ASSIGNED TASK:
Copy the listing in full and exactly, omitting its images.
-- SUPPLIED INFORMATION follows --
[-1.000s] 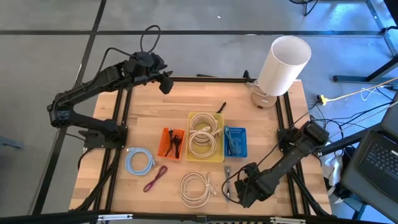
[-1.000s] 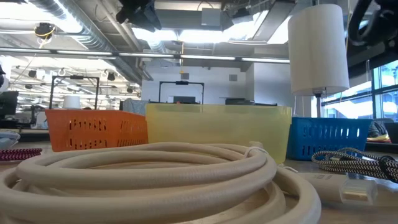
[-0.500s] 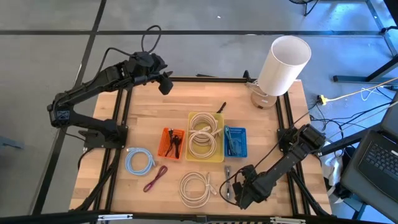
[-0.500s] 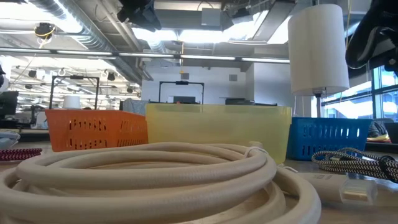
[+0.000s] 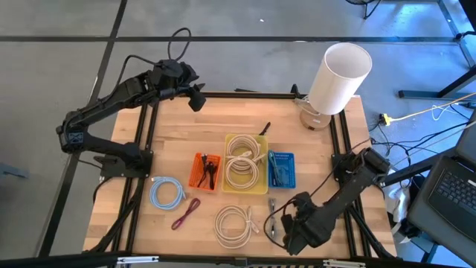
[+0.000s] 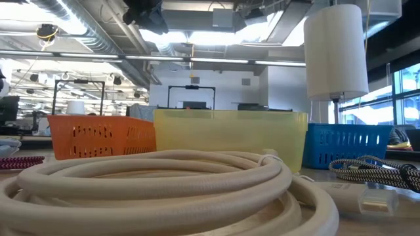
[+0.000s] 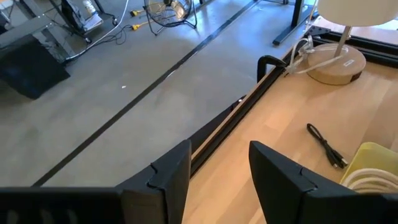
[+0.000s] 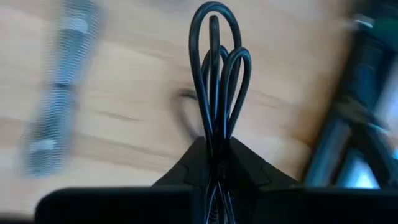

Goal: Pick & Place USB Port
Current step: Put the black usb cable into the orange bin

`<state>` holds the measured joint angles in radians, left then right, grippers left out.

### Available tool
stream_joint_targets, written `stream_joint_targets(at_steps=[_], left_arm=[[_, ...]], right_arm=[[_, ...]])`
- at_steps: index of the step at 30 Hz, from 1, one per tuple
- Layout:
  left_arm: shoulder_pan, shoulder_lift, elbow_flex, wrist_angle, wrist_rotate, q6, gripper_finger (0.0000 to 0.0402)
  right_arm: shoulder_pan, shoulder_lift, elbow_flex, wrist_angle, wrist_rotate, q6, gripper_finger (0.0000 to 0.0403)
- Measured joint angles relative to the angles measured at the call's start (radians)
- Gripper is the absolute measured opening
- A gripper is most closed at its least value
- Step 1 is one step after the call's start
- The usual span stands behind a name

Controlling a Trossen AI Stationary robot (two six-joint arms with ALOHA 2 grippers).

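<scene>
My right gripper is near the table's near right corner, shut on a thin black cable folded into several loops. A grey braided cable lies on the wood beside it and also shows in the low view. Orange, yellow and blue bins stand mid-table. My left gripper is open, with nothing between its fingers, over the table's far left edge. My right gripper pinches the bundled black cable between its two fingers. The strands run between the fingertips, and the loop ends stick out beyond them over the wood. Whether any part of the cable rests on the table I cannot tell.
A white cable coil, a blue coil and a maroon cable lie near the front. A short black cable lies behind the yellow bin. A white lamp stands at the far right corner.
My right arm has shifted slightly near the table's near right corner. Its dark bulk showed at the upper right of the low view and is now gone from that view.
</scene>
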<state>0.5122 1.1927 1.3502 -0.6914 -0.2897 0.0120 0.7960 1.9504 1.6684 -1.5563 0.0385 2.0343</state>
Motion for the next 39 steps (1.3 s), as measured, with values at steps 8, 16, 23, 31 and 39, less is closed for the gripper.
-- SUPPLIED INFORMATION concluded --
SOLUTION TO THE PROBLEM:
[-1.000s] 
[-1.000s] 
[-0.500s] 
[-0.500s] 
[+0.000s] 
[+0.000s] 
[+0.000s] 
[+0.000s] 

Goal: Pick & Place USB Port
Current step: Put the black usb cable into the orange bin

`<state>` holds the measured joint angles in radians, left then right, grippers left out.

### Available tool
stream_joint_targets, written `stream_joint_targets(at_steps=[_], left_arm=[[_, ...]], right_arm=[[_, ...]])`
- at_steps: index of the step at 30 Hz, from 1, one per tuple
- Layout:
  left_arm: shoulder_pan, shoulder_lift, elbow_flex, wrist_angle, wrist_rotate, q6, gripper_finger (0.0000 to 0.0402)
  right_arm: shoulder_pan, shoulder_lift, elbow_flex, wrist_angle, wrist_rotate, q6, gripper_finger (0.0000 to 0.0403)
- Measured joint angles relative to the angles measured at the call's start (radians)
- Gripper is the absolute measured opening
- A gripper is most closed at its least value
- Step 1 is one step after the call's start
- The usual span stands behind a name

Controlling a Trossen AI Stationary robot (two six-joint arms with ALOHA 2 grippers).

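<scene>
My right gripper is near the table's near right corner, shut on a thin black cable folded into several loops. A grey braided cable lies on the wood beside it and also shows in the low view. Orange, yellow and blue bins stand mid-table. My left gripper is open, with nothing between its fingers, over the table's far left edge. My right gripper pinches the bundled black cable between its two fingers. The strands run between the fingertips, and the loop ends stick out beyond them over the wood. Whether any part of the cable rests on the table I cannot tell.
A white cable coil, a blue coil and a maroon cable lie near the front. A short black cable lies behind the yellow bin. A white lamp stands at the far right corner.
My right arm has shifted slightly near the table's near right corner. Its dark bulk showed at the upper right of the low view and is now gone from that view.
</scene>
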<state>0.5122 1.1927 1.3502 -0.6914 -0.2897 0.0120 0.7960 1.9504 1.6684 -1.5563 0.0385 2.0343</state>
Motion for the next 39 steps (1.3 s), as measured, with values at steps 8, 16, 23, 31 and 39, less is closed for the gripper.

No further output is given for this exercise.